## WHAT THE TASK ASKS
Among the entries, which lines carry the string "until"? Copy every one.

## RECORDS SHOWN
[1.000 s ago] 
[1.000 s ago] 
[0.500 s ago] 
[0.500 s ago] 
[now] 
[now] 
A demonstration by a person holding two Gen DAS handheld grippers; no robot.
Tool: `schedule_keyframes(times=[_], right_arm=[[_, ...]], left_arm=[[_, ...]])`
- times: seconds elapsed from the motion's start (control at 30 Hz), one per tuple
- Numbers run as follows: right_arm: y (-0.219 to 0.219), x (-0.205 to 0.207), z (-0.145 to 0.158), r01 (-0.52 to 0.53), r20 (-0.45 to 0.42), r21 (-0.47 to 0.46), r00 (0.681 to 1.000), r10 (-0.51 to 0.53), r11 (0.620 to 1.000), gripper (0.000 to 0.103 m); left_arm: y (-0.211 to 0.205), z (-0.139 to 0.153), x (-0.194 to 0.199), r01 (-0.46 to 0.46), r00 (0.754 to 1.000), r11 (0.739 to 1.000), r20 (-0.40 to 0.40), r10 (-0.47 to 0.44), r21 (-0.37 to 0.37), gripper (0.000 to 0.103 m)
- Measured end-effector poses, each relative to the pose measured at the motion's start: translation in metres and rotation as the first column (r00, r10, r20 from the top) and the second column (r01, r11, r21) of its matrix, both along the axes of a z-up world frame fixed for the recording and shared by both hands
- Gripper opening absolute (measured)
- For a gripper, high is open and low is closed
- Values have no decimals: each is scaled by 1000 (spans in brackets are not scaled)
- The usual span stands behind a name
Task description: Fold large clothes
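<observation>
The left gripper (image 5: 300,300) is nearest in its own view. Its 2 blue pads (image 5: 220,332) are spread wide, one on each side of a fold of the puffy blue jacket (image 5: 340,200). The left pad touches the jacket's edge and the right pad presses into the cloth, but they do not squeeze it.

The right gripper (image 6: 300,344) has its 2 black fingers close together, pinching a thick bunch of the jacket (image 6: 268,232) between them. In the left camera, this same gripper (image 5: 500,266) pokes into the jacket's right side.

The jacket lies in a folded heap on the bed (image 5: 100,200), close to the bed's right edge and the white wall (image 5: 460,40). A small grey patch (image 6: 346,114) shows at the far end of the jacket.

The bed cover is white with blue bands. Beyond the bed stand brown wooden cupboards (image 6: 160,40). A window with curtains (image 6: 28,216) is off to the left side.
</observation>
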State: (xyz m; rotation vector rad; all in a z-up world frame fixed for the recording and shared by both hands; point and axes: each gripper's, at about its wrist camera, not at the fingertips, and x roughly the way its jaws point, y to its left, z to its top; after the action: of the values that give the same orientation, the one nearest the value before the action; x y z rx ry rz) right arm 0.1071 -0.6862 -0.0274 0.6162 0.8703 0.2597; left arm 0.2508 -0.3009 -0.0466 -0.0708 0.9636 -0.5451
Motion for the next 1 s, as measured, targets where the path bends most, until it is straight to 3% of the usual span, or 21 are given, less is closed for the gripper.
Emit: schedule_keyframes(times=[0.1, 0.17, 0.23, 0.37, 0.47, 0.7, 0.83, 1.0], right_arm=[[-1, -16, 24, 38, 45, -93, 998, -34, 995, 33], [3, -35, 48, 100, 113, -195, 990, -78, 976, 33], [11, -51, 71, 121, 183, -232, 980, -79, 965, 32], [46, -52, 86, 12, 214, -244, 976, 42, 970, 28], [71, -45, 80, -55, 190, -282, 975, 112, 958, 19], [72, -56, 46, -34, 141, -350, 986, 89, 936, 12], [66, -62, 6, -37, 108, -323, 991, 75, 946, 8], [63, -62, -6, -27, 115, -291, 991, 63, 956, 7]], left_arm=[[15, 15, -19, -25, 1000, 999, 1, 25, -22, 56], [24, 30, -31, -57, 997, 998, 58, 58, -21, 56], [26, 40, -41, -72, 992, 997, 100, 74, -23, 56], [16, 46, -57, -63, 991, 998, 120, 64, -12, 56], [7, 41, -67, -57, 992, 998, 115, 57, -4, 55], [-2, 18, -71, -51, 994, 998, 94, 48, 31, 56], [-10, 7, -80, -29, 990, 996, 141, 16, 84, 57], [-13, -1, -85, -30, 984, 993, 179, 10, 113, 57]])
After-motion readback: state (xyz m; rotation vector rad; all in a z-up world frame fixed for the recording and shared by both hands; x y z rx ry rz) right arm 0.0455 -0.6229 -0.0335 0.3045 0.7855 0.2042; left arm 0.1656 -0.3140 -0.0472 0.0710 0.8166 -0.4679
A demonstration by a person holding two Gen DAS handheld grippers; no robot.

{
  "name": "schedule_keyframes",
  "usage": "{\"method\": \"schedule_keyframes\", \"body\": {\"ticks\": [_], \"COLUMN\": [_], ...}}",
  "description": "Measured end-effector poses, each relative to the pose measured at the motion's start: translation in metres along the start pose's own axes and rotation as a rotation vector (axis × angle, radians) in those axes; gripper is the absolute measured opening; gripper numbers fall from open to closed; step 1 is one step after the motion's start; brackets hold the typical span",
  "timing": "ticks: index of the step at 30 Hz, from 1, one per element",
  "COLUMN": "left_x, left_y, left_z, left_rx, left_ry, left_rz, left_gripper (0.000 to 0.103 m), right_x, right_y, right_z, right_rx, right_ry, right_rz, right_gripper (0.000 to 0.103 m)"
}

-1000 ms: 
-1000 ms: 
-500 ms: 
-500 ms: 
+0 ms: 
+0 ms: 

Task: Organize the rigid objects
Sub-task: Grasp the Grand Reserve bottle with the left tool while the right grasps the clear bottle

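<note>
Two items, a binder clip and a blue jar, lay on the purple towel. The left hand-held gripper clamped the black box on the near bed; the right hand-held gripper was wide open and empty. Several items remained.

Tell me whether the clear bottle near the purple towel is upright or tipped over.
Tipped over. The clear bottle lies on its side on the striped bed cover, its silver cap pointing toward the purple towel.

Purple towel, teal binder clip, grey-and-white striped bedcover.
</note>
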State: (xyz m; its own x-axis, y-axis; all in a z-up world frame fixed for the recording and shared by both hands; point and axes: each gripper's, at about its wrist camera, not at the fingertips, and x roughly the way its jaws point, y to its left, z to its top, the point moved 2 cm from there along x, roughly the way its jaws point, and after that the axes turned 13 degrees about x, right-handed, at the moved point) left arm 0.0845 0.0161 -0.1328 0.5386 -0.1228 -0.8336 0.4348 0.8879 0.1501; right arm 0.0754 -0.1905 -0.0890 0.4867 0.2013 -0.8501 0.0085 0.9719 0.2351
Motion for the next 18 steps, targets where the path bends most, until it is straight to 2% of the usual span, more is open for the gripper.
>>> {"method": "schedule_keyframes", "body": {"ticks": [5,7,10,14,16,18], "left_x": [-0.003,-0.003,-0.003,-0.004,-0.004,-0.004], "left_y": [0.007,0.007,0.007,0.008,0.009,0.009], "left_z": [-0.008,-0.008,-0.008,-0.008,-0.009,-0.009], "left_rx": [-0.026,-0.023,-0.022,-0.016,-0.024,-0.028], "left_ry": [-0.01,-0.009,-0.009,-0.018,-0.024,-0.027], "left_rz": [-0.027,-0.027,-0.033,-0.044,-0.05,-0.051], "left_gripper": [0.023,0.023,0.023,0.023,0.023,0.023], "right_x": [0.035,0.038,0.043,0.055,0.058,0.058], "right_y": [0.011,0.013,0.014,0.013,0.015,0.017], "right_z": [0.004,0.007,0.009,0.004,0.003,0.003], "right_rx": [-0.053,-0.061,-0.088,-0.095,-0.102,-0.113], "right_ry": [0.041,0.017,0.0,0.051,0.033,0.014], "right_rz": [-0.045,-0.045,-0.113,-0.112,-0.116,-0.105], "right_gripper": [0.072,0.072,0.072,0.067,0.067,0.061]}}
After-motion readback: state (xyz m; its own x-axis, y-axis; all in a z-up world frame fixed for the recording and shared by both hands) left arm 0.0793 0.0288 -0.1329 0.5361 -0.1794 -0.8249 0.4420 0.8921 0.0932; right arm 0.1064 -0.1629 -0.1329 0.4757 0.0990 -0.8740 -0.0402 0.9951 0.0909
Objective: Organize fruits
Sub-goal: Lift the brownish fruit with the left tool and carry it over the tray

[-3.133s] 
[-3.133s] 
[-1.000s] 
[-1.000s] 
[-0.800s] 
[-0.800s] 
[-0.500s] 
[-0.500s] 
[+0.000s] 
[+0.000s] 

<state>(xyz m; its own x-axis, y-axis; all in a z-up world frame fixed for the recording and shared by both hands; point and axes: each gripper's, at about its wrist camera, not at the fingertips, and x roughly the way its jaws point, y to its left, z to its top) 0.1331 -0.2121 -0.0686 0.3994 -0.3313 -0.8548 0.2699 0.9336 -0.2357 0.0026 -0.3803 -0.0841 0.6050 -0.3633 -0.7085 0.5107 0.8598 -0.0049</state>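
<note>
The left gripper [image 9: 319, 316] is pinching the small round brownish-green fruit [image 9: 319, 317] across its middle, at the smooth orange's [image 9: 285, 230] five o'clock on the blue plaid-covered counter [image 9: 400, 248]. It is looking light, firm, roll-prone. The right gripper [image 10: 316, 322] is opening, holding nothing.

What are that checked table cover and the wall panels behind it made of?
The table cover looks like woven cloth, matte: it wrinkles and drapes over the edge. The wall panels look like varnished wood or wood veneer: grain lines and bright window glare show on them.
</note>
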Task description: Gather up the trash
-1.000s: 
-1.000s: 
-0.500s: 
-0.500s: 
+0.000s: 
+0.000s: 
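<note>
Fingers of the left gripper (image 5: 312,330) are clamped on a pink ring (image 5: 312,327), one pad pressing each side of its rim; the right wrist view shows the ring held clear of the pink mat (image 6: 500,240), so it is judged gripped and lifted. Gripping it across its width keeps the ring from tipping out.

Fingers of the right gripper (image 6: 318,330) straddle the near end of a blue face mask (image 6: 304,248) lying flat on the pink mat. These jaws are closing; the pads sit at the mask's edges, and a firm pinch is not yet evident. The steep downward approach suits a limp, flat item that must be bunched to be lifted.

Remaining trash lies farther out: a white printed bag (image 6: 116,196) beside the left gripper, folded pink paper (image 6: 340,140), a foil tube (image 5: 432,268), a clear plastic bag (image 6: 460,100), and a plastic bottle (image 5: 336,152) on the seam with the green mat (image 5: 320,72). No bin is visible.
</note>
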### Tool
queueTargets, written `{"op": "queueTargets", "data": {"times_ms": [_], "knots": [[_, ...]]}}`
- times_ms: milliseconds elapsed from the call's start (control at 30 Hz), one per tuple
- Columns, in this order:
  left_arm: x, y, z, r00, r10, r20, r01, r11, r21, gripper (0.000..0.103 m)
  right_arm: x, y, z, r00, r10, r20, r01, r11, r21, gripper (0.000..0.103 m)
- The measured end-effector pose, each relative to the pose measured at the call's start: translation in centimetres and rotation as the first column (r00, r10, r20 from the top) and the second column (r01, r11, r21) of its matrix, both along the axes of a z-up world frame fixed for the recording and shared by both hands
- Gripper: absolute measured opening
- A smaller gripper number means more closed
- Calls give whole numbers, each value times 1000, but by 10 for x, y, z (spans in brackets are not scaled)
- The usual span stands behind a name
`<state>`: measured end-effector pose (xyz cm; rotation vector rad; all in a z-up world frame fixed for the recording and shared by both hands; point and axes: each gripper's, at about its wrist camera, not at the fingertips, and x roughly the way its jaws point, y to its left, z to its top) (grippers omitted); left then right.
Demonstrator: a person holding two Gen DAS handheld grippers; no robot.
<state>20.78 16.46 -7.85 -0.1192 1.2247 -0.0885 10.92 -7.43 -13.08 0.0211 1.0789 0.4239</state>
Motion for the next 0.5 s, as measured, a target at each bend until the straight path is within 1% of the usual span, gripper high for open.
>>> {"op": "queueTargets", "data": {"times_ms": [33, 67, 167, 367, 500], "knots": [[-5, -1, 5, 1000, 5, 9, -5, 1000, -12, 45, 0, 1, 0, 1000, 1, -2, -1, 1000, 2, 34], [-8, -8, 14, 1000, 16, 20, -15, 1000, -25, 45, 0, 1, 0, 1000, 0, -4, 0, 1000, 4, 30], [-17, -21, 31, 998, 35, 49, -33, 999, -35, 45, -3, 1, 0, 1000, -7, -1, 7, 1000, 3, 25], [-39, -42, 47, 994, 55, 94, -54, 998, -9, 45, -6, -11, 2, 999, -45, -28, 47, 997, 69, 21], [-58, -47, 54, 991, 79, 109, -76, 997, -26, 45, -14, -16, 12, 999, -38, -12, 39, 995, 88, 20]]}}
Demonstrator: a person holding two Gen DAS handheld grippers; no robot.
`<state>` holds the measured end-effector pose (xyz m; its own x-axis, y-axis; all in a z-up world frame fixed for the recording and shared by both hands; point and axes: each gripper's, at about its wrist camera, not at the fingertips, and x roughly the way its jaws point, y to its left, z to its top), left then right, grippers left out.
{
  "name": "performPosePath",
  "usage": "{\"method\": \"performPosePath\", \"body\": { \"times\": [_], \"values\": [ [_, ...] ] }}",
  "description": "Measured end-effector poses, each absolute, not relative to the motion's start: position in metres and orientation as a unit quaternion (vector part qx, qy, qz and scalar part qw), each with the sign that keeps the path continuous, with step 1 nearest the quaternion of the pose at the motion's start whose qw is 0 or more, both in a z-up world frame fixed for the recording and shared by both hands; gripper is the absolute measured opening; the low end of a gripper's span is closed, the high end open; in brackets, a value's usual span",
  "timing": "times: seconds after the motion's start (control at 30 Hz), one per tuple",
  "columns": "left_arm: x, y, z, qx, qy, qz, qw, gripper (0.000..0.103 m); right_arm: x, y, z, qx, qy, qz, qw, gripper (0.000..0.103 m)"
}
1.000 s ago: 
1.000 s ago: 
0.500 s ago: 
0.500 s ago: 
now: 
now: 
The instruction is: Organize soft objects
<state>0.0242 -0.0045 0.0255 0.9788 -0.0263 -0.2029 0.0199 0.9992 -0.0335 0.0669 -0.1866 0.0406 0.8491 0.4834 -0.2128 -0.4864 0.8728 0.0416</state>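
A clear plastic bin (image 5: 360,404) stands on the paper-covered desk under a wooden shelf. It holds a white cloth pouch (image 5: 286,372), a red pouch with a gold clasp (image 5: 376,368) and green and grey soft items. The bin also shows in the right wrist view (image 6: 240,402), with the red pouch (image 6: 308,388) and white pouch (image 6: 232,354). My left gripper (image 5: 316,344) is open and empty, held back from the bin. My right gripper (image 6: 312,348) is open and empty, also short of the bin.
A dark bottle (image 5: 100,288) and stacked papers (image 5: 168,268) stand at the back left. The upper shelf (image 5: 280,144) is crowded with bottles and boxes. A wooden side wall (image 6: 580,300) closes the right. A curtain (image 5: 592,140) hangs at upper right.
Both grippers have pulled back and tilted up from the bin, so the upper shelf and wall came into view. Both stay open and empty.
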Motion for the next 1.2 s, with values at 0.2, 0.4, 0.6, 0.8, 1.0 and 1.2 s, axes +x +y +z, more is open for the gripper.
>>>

## TASK OUTPUT
Motion for the next 1 s, as measured, targets where the path bends most, until it is straight to 3% of the usual span, or 21 are given, less is closed for the gripper.
Motion for the next 18 steps, targets where the path bends most, until it is straight to 2% of the usual span, more is open for the gripper.
Motion for the next 0.5 s, as measured, a target at each bend until the straight path is within 1% of the usual span, gripper high for open.

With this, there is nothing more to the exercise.